◆ What you need to do:
Output should begin at the line holding "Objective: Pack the" and end at the last line of the entries; print those lines verbatim and no others.

──────────────────────────────

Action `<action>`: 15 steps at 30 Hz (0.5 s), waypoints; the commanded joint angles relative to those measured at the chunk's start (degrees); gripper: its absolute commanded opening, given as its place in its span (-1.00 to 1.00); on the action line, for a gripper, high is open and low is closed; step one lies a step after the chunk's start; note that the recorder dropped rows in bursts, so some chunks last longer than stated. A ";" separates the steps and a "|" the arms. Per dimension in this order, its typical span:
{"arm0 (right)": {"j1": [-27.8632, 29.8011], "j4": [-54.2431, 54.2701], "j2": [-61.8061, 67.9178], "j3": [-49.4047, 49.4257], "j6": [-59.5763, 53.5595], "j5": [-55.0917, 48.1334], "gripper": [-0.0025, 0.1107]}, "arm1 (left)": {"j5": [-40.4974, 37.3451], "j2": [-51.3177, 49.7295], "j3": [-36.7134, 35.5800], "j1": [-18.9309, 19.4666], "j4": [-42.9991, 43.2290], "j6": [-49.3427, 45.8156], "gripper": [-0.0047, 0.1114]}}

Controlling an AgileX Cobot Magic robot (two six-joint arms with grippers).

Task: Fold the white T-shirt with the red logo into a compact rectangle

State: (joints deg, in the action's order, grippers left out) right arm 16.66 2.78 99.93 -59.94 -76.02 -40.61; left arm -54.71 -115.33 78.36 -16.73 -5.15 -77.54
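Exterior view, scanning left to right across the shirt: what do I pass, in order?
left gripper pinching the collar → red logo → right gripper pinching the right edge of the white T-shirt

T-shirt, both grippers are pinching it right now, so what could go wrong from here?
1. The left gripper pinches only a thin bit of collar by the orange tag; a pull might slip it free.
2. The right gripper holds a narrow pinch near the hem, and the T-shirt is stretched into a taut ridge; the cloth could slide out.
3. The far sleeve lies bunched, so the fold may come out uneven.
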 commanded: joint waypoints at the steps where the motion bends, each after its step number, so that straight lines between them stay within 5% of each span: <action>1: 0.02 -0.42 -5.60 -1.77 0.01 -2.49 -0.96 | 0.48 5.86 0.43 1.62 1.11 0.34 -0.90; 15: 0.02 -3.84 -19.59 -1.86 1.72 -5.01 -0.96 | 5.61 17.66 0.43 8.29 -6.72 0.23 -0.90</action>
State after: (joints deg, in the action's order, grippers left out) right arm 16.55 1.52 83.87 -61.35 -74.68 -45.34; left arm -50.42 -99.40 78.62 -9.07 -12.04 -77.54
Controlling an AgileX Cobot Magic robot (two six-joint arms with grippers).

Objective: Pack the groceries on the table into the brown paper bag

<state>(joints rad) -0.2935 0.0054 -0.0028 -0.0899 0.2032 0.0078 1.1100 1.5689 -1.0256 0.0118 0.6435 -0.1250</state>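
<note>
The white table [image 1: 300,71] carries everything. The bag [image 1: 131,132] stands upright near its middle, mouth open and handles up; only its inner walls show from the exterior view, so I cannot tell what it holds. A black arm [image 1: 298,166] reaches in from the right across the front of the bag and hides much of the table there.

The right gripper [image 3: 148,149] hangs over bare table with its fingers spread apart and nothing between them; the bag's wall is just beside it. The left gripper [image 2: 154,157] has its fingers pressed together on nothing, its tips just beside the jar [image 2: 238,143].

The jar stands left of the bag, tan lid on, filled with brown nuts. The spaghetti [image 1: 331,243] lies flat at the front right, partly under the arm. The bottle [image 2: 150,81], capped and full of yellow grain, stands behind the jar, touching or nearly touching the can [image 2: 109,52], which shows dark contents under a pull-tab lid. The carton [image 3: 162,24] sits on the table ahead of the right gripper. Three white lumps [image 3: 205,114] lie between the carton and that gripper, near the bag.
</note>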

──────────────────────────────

◆ Solution to this problem:
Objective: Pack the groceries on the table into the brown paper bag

<state>(joints rad) -0.2935 0.0054 -0.0028 -0.0899 0.2032 0.0078 1.1100 1.5689 -1.0256 0.0118 0.6435 -0.1250</state>
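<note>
The white table [image 1: 300,71] carries everything. The bag [image 1: 131,132] stands upright near its middle, mouth open and handles up; only its inner walls show from the exterior view, so I cannot tell what it holds. A black arm [image 1: 298,166] reaches in from the right across the front of the bag and hides much of the table there.

The right gripper [image 3: 148,149] hangs over bare table with its fingers spread apart and nothing between them; the bag's wall is just beside it. The left gripper [image 2: 154,157] has its fingers pressed together on nothing, its tips just beside the jar [image 2: 238,143].

The jar stands left of the bag, tan lid on, filled with brown nuts. The spaghetti [image 1: 331,243] lies flat at the front right, partly under the arm. The bottle [image 2: 150,81], capped and full of yellow grain, stands behind the jar, touching or nearly touching the can [image 2: 109,52], which shows dark contents under a pull-tab lid. The carton [image 3: 162,24] sits on the table ahead of the right gripper. Three white lumps [image 3: 205,114] lie between the carton and that gripper, near the bag.
</note>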

No more output will be added to the exercise.